▶ **Work instruction**
Pull every line holding the word "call" out of the data and copy it.

▶ **Dataset entries**
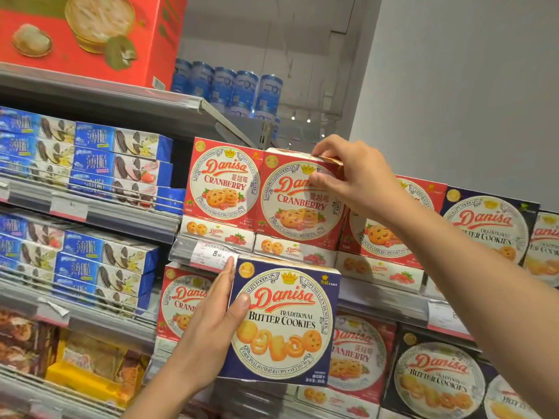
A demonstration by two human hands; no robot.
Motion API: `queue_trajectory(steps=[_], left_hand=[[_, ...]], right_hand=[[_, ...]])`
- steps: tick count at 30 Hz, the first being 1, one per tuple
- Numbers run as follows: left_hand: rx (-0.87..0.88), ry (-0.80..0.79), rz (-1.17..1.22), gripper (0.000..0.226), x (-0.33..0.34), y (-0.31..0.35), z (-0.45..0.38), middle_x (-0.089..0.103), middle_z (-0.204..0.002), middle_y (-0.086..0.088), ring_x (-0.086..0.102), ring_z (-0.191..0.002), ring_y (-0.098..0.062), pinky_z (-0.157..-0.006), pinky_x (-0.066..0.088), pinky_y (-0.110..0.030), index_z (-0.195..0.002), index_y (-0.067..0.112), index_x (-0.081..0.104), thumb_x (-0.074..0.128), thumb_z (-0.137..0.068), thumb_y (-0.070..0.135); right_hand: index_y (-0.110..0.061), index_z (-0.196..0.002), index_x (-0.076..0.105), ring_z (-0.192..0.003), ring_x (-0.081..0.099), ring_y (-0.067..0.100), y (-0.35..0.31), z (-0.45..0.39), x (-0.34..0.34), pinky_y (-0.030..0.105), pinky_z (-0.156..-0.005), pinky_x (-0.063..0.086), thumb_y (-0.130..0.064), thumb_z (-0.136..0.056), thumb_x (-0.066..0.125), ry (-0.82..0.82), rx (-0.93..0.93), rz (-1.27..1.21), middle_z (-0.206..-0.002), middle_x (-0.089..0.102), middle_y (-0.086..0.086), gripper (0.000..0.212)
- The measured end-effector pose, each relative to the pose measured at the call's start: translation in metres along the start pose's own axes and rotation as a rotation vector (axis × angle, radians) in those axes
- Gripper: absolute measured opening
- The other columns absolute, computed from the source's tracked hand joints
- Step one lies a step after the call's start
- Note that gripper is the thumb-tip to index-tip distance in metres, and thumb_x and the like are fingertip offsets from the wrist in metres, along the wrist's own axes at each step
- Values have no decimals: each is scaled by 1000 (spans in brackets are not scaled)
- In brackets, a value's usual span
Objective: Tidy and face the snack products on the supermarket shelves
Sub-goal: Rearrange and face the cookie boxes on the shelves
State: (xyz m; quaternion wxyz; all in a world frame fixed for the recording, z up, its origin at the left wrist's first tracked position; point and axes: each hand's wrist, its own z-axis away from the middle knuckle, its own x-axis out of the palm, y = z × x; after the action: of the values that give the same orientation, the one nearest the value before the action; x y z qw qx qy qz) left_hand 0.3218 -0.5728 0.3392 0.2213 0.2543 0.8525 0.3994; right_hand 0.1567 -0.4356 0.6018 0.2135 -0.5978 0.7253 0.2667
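**Two cookie boxes in hand at the biscuit shelves**

Nearest the camera, the left hand [211, 325] holds a navy Danisa butter cookie box [284, 322] upright in front of the shelves, thumb on its printed face and fingers along its left edge. Higher up, the right hand [354, 173] pinches the top right corner of a red Danisa cranberry box [298, 204], thumb on the front and fingers curled over the top; the box stands tilted on flat-lying cranberry packs, just beside another upright cranberry box [222, 182]. More cranberry and butter cookie boxes fill the shelf to the right and the one below. A price tag [211, 252] reading 8.90 sits on the shelf rail [178, 249]. To the left, blue sandwich-cookie boxes [115, 152] are stacked flat. Above, a large red carton [90, 34] and blue tins [230, 86] stand on the top shelf, by a pale grey wall [469, 86].
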Motion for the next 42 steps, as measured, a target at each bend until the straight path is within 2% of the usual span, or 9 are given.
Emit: queue_trajectory(steps=[3,8,14,26,29,33,37,40,42], left_hand=[[-6,-3,-3,76,-1,-1,0,40,-159,16,38,-148,-15,-118,34,-57,-157,51,20,43,-90,81],[0,-1,-16,76,-1,-1,0,42,-158,15,42,-146,-16,-116,36,-58,-156,51,22,44,-90,81],[49,30,-88,77,0,2,0,41,-160,14,39,-148,-13,-117,36,-56,-158,47,22,40,-92,80],[8,22,-41,75,-2,5,0,48,-154,12,48,-142,-18,-113,41,-57,-157,46,26,42,-92,79],[6,14,-37,76,-3,6,0,49,-154,11,49,-141,-19,-112,41,-58,-157,45,27,43,-91,80],[18,25,-55,76,-2,10,1,46,-156,12,45,-144,-17,-114,40,-58,-156,46,28,41,-91,81],[24,23,-40,78,-2,8,0,44,-157,16,41,-146,-15,-116,37,-56,-157,48,25,42,-89,82],[16,13,-3,78,-4,6,0,48,-154,14,45,-143,-17,-115,39,-58,-156,46,29,44,-89,82],[2,14,25,78,-4,9,1,51,-152,14,49,-140,-18,-112,41,-57,-155,47,29,45,-87,83]], right_hand=[[-31,-123,55,-100,65,20,1,-5,-4,46,-82,60,-49,-90,70,-54,-9,17,-122,70,-2,41],[-31,-130,54,-106,61,17,5,-8,-7,45,-88,57,-48,-83,78,-134,-26,116,-127,63,-5,55],[-28,-133,56,-99,65,19,14,-10,-11,45,-82,59,-45,-85,78,-173,-30,158,-122,70,-3,56],[-25,-141,53,-110,60,23,13,-9,-1,40,-86,55,-46,-90,71,-146,-22,257,-128,66,-1,58],[-24,-146,49,-116,58,23,14,-7,1,41,-90,55,-46,-91,70,-134,-31,271,-135,60,0,62],[-27,-154,34,-127,54,25,14,-2,4,41,-96,52,-48,-93,67,-94,-30,268,-147,51,2,73],[-27,-152,37,-127,53,24,18,5,6,41,-98,50,-47,-95,64,-47,-40,257,-144,54,2,67],[-22,-143,50,-126,53,20,22,20,5,37,-101,48,-38,-96,63,147,-54,173,-139,58,1,51],[-17,-129,61,-114,59,18,21,38,5,29,-93,49,-33,-96,62,316,-60,77,-125,66,2,36]])
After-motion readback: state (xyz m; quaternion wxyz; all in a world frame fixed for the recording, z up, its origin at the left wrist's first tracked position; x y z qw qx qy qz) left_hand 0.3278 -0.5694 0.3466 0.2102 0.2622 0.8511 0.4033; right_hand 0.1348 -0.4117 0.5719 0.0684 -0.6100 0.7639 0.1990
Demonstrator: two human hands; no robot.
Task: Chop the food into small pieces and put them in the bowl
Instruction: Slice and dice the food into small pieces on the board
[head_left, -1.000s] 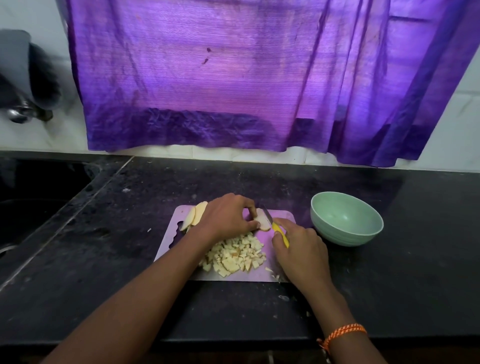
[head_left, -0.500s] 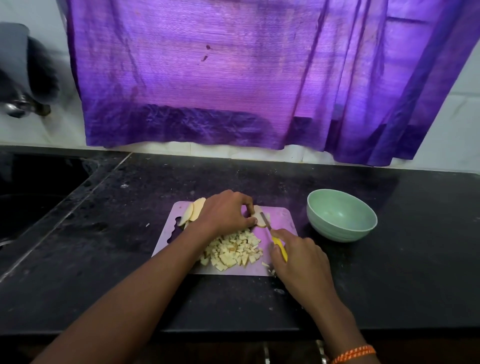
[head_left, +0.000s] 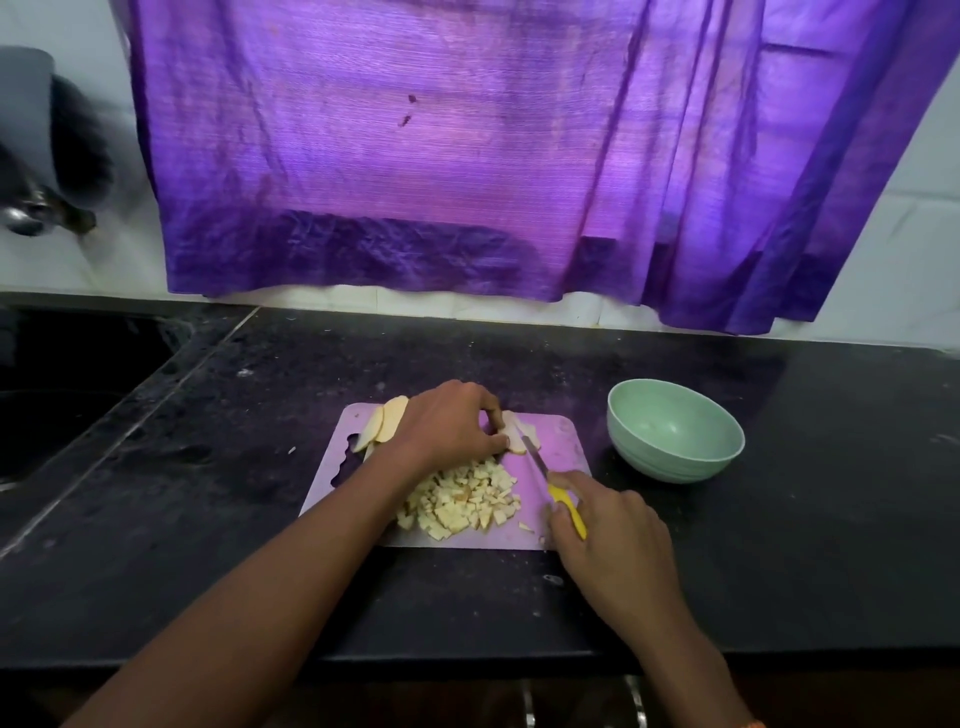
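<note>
A pale purple cutting board (head_left: 561, 441) lies on the black counter. A heap of small pale diced pieces (head_left: 462, 501) sits on its near half. My left hand (head_left: 452, 423) holds a pale slice (head_left: 519, 434) down with curled fingertips at the board's far middle. My right hand (head_left: 613, 540) grips a yellow-handled knife (head_left: 566, 506) whose blade points up-left, its tip at that slice. Two or three uncut slices (head_left: 384, 423) lie at the board's far left. An empty light green bowl (head_left: 675, 431) stands right of the board.
A dark sink (head_left: 62, 395) is set into the counter at the left, with a tap (head_left: 31, 213) on the wall above it. A purple curtain (head_left: 467, 156) hangs behind the counter. The counter's front edge runs just below the board.
My right hand has drawn the knife back toward me and to the right, the blade sliding along the slice. The left hand stays on the slice.
</note>
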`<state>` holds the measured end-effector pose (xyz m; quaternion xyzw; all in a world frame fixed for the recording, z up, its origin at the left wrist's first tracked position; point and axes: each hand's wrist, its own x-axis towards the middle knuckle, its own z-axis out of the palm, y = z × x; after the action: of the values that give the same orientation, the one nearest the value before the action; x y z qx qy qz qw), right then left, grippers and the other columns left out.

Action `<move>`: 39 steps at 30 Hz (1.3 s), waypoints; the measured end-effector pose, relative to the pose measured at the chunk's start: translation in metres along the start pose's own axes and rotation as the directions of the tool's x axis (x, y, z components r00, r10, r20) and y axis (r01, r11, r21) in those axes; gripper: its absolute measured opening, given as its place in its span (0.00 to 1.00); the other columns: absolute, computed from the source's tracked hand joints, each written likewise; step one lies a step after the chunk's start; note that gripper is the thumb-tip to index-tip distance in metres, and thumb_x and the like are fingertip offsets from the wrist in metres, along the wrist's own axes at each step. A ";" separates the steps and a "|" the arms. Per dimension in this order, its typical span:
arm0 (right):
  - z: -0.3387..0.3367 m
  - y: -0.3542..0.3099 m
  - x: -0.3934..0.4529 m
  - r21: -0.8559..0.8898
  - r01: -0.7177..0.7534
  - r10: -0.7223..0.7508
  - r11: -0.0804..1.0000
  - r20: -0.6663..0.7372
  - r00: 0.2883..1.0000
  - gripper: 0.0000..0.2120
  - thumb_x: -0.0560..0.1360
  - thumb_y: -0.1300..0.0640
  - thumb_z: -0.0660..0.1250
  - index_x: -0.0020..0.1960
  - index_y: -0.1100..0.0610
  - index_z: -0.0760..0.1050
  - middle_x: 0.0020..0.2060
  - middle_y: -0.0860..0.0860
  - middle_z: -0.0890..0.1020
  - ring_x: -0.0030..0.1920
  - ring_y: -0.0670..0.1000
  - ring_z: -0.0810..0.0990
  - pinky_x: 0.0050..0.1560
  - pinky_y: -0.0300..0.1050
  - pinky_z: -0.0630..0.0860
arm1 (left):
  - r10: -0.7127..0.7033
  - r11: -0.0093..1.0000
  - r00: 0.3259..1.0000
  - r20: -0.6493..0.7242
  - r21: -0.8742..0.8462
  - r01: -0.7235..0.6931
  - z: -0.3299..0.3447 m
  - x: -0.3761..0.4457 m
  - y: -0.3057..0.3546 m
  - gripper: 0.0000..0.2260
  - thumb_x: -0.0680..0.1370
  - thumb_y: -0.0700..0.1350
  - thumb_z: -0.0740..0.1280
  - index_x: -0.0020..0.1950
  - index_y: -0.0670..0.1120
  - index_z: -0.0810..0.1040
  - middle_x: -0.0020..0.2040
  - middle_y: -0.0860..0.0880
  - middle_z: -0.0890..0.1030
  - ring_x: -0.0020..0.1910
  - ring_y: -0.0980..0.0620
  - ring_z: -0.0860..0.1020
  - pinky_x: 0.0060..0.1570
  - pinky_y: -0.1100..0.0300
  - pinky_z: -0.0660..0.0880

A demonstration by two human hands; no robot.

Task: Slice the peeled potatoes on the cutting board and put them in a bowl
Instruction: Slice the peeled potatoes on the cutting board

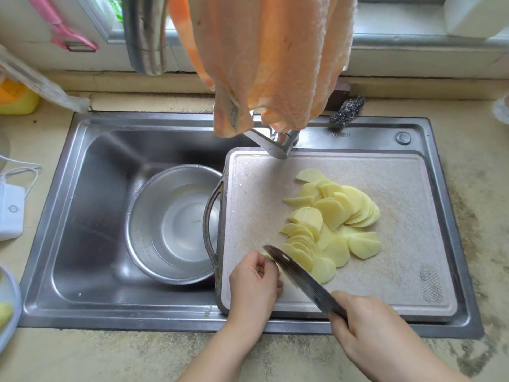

▶ **Response box**
- The measured end-effector pose, each relative to the pose measured at the call's start: translation in metres along the start pose's own axes and rotation as a rotation vector (axis × angle, radians) in those axes
- Step one lies a step after the call's start

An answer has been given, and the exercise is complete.